Um Alterskontrollen im Internet erfolgreich umzusetzen, müssen noch einige Hindernisse überwunden werden. Es fehlt ein europaweiter technischer und rechtlicher Rahmen, der die umfassende Einführung unterstützt. Die Autoren der Studie betonen, dass verbindliche Risikobewertungen erforderlich sind, um die Grundrechte aller Internetnutzer zu schützen. Dabei sollten Aspekte wie Meinungsfreiheit, Diskriminierungsfreiheit, Versammlungsfreiheit, Datenschutz und Kinderrechte berücksichtigt werden.
Zusätzlich dazu ist es notwendig, einen umfassenden Rahmen mit Standards, Zertifizierungssystemen und unabhängigen Kontrollen zu schaffen, um die Sicherheit und Zuverlässigkeit von Alterssicherungsmaßnahmen sowie die Verantwortlichkeit der Technologieanbieter zu gewährleisten. Die Studie betont, dass verpflichtende Alterskontrollen im Internet die persönliche Freiheit des Einzelnen einschränken können, sich frei zu äußern und mit anderen in Kontakt zu treten.
Besonders betroffen von verpflichtenden Alterskontrollen im Internet sind bereits marginalisierte Bevölkerungsgruppen, die beispielsweise keine elektronische Identifizierungsmöglichkeit haben oder für die eine automatisierte Gesichtserkennung aus technischen oder persönlichen Gründen unpraktikabel ist. Zudem könnte eine Altersverifikation die Entwicklung von Kindern beeinträchtigen, indem ihnen der Zugang zu bestimmten Inhalten oder Diensten verwehrt wird, die für ihre Medienkompetenz und Risikobewältigung relevant sind.

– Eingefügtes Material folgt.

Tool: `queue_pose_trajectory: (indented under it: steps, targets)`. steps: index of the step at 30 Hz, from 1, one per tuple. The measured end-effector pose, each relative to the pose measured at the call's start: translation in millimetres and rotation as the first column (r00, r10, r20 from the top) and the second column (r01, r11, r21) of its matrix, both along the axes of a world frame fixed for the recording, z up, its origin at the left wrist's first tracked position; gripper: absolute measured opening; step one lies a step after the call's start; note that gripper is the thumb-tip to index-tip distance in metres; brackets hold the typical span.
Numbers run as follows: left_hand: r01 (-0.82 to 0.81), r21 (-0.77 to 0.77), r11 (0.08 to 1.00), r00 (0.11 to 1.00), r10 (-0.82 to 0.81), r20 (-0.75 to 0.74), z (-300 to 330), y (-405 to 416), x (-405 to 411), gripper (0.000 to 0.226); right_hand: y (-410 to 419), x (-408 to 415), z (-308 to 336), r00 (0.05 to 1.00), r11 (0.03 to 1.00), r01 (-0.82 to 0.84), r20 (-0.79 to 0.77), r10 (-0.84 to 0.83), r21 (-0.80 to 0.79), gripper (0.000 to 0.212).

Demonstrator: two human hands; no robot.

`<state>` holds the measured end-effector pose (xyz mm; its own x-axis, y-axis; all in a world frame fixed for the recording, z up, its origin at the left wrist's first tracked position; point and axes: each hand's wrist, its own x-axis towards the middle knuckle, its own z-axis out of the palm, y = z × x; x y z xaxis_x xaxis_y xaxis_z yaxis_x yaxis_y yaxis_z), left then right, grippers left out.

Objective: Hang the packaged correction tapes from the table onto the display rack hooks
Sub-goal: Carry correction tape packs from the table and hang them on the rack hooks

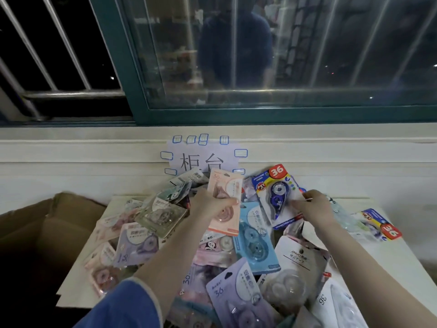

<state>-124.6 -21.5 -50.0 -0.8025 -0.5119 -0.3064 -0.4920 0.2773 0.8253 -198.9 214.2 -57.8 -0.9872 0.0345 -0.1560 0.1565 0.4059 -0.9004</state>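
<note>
A pink packaged correction tape (224, 201) stands nearly upright at the centre of the frame, gripped by the left hand (210, 204). The fingers wrap round the card's middle from its left edge, the thumb lying across the front, so the top of the card rises above the hand and the bottom with the blister hangs below it. Just to the right, a blue packaged correction tape (276, 195) with a red "36" badge at its top tilts with its top leaning left; the right hand (312, 207) pinches it at its right edge, about halfway down, fingers curled on the card. Both packs are lifted clear of the heap, close together but not touching.

Below and around the hands a pile of packaged correction tapes (255, 252) covers the white table (411, 259) from centre to lower right: a light-blue card directly under the pink one, lilac cards marked "36" toward the bottom, greyish and pale pink ones to the left, and another blue-and-red pack (380, 227) lying alone at the right edge of the table. A blue sleeve (123, 306) shows on the left arm at the bottom of the frame.

At the left an open cardboard box (47, 223) stands beside the table. Behind the pile, a paper sign (203, 157) with handwritten characters is taped to the white wall, beneath a green-framed window (132, 74) across the upper frame.
</note>
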Motion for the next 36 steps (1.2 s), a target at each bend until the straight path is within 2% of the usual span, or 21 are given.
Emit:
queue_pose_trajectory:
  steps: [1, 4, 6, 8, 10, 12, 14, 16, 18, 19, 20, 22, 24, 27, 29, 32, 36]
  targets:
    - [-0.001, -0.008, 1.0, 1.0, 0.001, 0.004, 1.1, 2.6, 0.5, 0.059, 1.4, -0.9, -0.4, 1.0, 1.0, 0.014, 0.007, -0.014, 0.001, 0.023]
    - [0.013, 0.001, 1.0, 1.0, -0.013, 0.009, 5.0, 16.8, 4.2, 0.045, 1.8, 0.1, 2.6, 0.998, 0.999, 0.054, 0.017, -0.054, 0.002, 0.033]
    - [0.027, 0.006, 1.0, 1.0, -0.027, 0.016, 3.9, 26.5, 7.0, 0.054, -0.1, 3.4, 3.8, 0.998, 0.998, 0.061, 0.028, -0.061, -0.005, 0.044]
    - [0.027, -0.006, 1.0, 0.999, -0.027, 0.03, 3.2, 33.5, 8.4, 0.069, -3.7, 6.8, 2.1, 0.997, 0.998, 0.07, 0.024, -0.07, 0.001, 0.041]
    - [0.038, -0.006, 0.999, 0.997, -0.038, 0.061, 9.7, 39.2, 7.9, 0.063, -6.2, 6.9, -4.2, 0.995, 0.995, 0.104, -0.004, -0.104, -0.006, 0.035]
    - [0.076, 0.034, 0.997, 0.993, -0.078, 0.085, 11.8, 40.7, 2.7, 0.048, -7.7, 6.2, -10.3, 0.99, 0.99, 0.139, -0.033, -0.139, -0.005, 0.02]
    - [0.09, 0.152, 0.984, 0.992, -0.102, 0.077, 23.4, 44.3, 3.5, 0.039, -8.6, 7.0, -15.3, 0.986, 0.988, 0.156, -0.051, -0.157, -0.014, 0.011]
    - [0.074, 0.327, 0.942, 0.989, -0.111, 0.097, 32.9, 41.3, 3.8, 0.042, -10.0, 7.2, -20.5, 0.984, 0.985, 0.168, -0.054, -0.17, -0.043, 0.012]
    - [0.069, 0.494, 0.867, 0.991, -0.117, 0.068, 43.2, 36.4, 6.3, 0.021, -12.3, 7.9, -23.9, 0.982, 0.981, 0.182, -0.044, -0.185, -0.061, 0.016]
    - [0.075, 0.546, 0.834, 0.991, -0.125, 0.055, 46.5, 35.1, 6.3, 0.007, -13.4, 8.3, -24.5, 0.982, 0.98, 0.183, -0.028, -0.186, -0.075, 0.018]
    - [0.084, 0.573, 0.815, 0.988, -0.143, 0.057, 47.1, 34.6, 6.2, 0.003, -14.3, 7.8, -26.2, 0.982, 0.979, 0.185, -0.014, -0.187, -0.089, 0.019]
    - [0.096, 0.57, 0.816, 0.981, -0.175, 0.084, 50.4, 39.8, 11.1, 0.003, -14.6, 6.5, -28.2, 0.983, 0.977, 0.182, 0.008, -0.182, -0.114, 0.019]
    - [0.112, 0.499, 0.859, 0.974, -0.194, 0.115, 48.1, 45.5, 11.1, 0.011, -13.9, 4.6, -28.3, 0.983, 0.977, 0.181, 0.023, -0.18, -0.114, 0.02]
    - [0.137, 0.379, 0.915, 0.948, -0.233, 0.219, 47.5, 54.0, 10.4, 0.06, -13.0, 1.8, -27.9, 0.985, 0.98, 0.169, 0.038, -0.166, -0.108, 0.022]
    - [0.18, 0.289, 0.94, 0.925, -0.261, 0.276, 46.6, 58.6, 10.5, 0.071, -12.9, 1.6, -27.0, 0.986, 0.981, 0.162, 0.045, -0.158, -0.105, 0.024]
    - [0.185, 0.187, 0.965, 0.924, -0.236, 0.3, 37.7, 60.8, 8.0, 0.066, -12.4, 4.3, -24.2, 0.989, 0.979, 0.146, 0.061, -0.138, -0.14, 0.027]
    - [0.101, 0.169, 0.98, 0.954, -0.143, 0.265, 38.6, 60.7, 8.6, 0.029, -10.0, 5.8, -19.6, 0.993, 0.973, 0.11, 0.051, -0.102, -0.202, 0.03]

Die Studie zeigt, dass es eine Diskrepanz zwischen dem Dringlichkeitsbedürfnis der Regierungen, Alterskontrollen einzuführen, und der erforderlichen Zeit für die Entwicklung robuster, sicherer und vertrauenswürdiger Altersverifikationssysteme gibt. Das größte Risiko besteht darin, Sicherheitslösungen ohne angemessenen Schutz der Grundrechte einzuführen, was zu übermäßigen Eingriffen in die Privatsphäre und einem erhöhten Risiko von Datenlecks und -missbrauch führen könnte.
Die EU-Kommission setzt sich derzeit aktiv dafür ein, dass alle Anbieter von Hosting- oder interpersonellen Kommunikationsdiensten eine Bewertung des Risikos durchführen und bereits umgesetzte Lösungsansätze offenlegen. In verschiedenen europäischen Ländern werden ebenfalls Maßnahmen ergriffen, um Alterskontrollen im Internet einzuführen, jedoch müssen dabei die Grundrechte und spezifischen Bedürfnisse der Nutzer berücksichtigt werden.
Es ist wichtig, dass bei der Einführung von Alterskontrollen im Internet eine ausgewogene Balance zwischen dem Schutz von Kindern und der Wahrung der Grundrechte aller Internetnutzer gefunden wird. Alternative Schutzvorkehrungen, wie verbesserte algorithmische Empfehlungen, Warnhinweise vor schädlichen Inhalten oder Panik-Buttons, könnten möglicherweise besser geeignet sein, um Kinder bei ihrer Erforschung der Online-Welt zu unterstützen. Die Entwicklung robuster und sicherer Altersverifikationssysteme erfordert Zeit und einen umfassenden technischen und rechtlichen Rahmen, um die Grundrechte aller Internetnutzer zu schützen.